• **WHAT YOU WILL DO**
Using the data below, restate exactly every line from the one with "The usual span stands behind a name" up to and including the one with "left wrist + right". No picture belongs in it.

• **TASK DATA**
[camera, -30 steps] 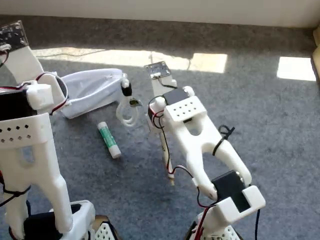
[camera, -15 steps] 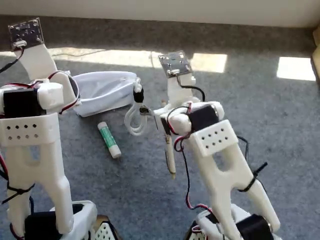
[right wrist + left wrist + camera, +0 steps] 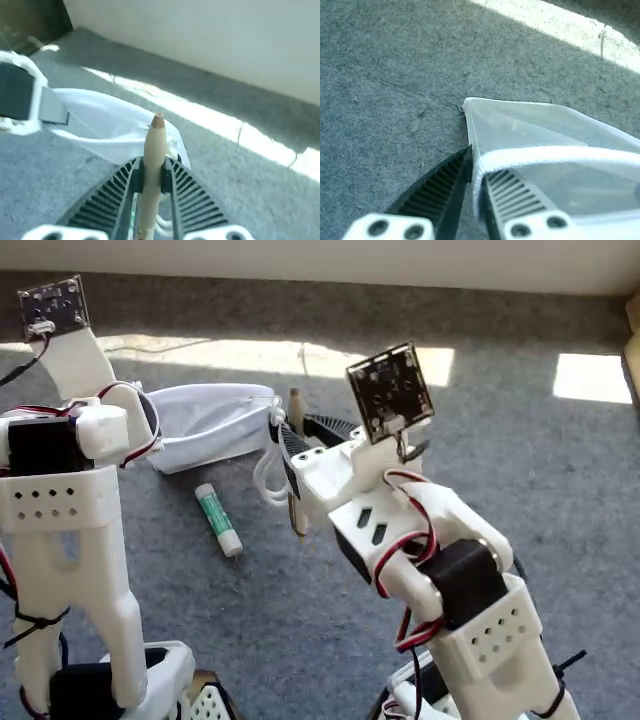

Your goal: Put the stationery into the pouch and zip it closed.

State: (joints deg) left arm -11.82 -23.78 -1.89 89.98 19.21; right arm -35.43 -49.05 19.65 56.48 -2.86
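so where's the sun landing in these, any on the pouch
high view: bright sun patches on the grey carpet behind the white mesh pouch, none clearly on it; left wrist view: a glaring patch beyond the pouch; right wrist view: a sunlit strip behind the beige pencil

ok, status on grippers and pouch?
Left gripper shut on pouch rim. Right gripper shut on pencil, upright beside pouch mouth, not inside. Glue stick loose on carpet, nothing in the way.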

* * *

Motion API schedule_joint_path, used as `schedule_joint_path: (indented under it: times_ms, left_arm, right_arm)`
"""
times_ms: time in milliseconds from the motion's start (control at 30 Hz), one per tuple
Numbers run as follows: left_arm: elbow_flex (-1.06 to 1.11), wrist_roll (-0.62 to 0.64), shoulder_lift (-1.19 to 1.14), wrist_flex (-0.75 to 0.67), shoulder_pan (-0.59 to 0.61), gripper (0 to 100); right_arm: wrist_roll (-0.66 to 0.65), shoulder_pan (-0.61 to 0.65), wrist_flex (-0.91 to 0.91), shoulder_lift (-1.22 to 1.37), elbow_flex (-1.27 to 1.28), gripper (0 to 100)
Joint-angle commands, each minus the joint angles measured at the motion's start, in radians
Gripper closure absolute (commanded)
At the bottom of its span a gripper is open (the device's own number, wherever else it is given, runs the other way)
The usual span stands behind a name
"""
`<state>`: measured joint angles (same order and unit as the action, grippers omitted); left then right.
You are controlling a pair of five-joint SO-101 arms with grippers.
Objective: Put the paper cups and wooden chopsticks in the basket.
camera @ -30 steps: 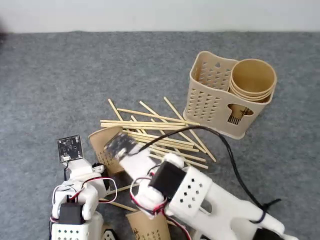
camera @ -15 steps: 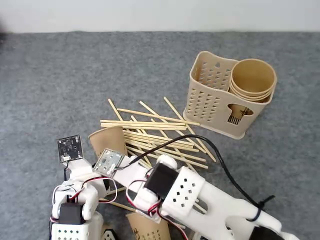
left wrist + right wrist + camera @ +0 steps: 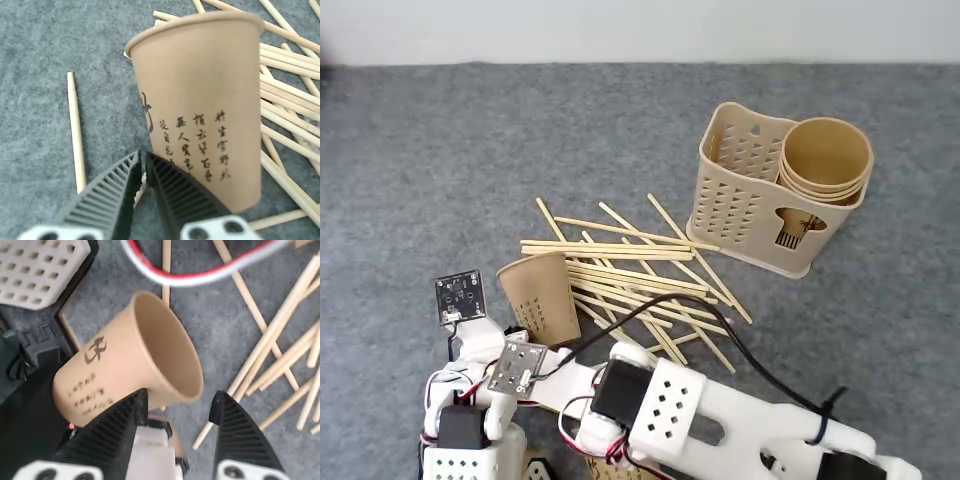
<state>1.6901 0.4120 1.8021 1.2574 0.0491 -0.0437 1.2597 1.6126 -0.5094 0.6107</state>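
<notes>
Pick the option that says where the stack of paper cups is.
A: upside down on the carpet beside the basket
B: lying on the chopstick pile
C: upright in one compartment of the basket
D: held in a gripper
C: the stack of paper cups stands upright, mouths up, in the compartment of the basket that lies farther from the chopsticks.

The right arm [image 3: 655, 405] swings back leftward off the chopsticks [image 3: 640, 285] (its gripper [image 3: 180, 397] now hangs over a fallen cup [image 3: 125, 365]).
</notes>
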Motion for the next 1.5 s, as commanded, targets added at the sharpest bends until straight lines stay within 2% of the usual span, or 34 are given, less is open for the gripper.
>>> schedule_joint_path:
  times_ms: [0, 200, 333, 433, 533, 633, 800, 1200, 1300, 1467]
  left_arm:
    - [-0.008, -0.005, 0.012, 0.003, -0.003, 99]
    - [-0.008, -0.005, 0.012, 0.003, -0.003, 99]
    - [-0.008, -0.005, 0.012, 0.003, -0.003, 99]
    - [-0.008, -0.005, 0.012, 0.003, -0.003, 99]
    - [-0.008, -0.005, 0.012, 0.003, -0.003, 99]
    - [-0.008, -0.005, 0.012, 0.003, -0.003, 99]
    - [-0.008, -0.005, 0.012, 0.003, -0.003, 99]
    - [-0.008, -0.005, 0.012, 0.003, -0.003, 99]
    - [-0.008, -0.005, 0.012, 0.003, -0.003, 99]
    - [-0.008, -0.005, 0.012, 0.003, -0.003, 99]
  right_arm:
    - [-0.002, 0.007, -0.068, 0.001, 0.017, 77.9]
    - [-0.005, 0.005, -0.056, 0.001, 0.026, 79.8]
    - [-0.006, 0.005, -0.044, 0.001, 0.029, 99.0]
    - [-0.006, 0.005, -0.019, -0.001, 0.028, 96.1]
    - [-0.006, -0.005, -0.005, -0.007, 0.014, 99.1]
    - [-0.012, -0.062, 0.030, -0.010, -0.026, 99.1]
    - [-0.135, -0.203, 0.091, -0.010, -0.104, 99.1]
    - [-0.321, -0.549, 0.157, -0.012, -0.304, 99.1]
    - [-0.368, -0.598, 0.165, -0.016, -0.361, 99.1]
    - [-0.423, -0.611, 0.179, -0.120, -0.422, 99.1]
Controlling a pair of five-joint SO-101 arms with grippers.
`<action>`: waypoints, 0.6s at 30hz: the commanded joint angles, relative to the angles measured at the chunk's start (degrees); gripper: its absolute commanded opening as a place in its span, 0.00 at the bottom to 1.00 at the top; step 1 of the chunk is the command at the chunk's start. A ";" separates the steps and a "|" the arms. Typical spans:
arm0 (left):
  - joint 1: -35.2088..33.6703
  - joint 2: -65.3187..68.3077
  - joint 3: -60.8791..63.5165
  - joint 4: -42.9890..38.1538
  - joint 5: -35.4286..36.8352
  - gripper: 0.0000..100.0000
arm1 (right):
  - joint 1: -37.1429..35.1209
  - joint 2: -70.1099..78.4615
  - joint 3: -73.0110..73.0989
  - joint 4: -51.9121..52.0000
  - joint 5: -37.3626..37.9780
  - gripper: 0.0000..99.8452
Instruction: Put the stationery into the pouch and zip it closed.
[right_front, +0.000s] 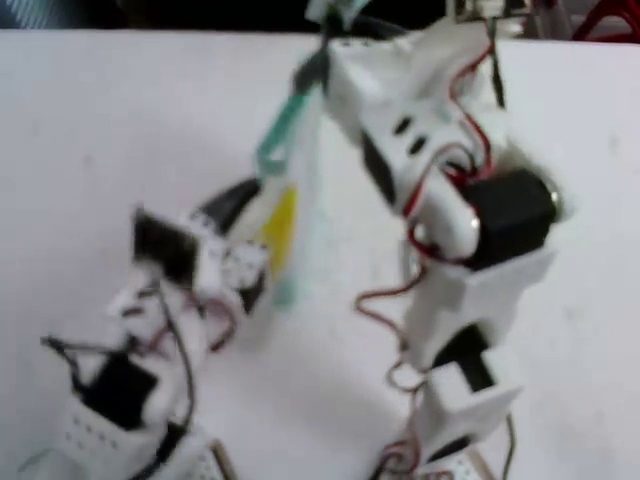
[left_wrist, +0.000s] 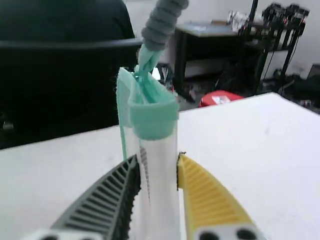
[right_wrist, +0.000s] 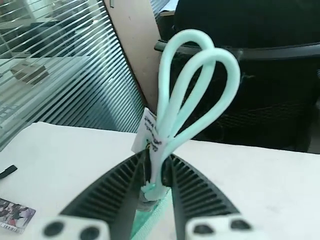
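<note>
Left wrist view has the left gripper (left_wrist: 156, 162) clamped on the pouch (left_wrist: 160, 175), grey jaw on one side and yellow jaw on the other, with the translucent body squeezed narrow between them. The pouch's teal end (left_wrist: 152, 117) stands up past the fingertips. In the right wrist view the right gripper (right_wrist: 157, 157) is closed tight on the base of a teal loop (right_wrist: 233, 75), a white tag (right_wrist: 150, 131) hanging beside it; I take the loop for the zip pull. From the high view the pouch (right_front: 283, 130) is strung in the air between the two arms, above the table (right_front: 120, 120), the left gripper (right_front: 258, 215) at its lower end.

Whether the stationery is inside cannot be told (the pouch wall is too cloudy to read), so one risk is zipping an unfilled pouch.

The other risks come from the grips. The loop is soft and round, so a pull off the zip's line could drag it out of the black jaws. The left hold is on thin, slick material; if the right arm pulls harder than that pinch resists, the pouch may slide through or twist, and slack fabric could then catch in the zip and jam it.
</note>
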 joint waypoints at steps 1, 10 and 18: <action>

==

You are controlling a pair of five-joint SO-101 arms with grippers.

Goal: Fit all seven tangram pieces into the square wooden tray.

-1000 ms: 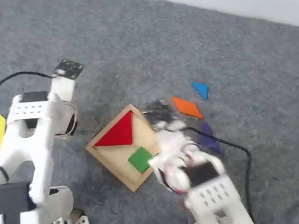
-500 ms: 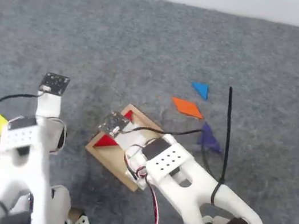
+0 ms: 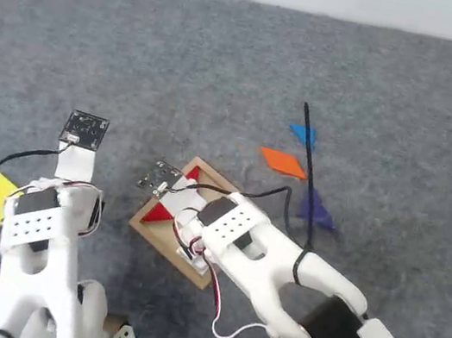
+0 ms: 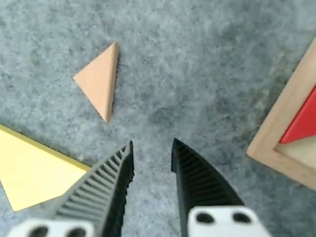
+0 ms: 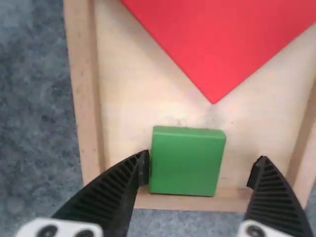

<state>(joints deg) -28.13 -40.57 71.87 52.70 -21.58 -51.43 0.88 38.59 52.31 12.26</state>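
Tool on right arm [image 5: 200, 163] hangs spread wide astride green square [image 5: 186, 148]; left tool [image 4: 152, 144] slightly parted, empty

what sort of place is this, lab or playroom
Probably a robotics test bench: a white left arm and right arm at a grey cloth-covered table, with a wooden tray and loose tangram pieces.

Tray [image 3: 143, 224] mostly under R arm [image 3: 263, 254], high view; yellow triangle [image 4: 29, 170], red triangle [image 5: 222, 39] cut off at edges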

• **EXERCISE OUTPUT**
The usual span stands behind a name
"""
`<state>`: measured joint angles (same order and unit as the action, grippers omitted); left then right.
You are controlling a pair of five-joint SO-101 arms with grippers.
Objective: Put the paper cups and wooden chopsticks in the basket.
camera @ -30 steps: 
camera @ -15 steps: 
left wrist + right wrist + camera @ +0 steps: 

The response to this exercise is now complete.